• _Work item_: Return the listing verbatim, images left out.

■ ■ ■ ■ ■

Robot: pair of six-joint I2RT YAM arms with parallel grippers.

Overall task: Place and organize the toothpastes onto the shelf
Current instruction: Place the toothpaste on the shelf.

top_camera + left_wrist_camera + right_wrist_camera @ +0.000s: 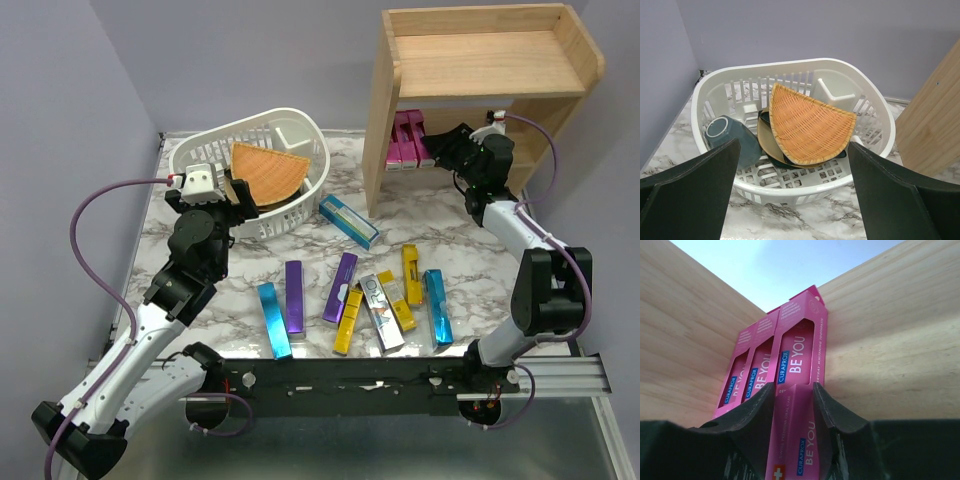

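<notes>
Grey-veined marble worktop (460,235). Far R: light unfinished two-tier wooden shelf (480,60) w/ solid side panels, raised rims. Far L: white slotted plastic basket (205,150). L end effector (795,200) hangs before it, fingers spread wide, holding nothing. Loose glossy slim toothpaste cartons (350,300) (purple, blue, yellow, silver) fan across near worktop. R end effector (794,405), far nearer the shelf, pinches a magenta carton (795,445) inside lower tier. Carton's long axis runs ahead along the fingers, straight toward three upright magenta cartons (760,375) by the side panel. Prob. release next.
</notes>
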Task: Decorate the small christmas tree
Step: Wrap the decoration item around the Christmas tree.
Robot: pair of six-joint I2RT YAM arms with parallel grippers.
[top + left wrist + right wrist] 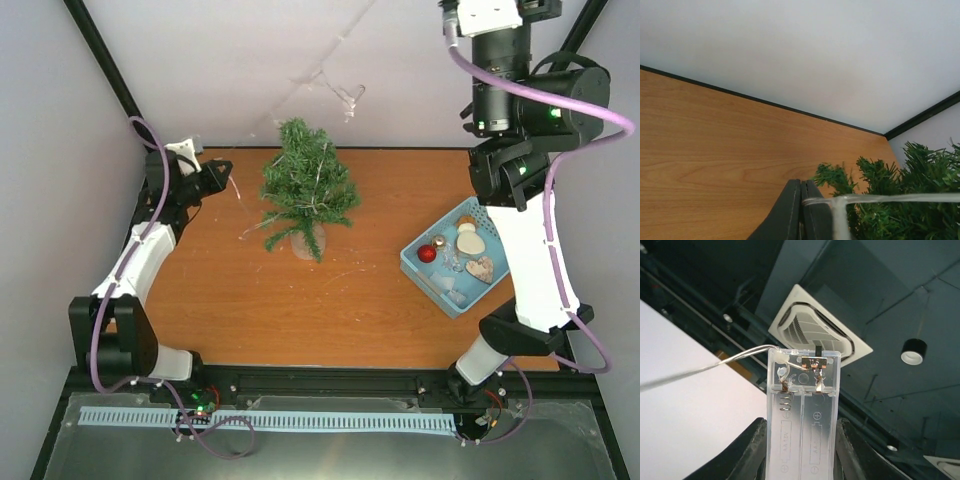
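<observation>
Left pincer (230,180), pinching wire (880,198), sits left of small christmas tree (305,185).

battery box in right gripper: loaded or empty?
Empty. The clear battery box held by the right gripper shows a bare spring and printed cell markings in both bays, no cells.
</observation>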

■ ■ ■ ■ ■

• _Task answer_:
Robot: pair of six-joint I2RT YAM arms with parallel grippers.

Overall task: Place and organize the toothpastes onto the shelf
Current instruction: Place the toothpaste on the shelf.

top_camera + left_wrist_camera + right_wrist_camera @ +0.000s: 

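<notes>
Grey-veined marble worktop (460,235). Far R: light unfinished two-tier wooden shelf (480,60) w/ solid side panels, raised rims. Far L: white slotted plastic basket (205,150). L end effector (795,200) hangs before it, fingers spread wide, holding nothing. Loose glossy slim toothpaste cartons (350,300) (purple, blue, yellow, silver) fan across near worktop. R end effector (794,405), far nearer the shelf, pinches a magenta carton (795,445) inside lower tier. Carton's long axis runs ahead along the fingers, straight toward three upright magenta cartons (760,375) by the side panel. Prob. release next.
</notes>
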Task: Decorate the small christmas tree
Step: Wrap the decoration item around the Christmas tree.
Robot: pair of six-joint I2RT YAM arms with parallel grippers.
[top + left wrist + right wrist] 
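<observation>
Left pincer (230,180), pinching wire (880,198), sits left of small christmas tree (305,185).

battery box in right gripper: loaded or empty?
Empty. The clear battery box held by the right gripper shows a bare spring and printed cell markings in both bays, no cells.
</observation>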

This output is now complete.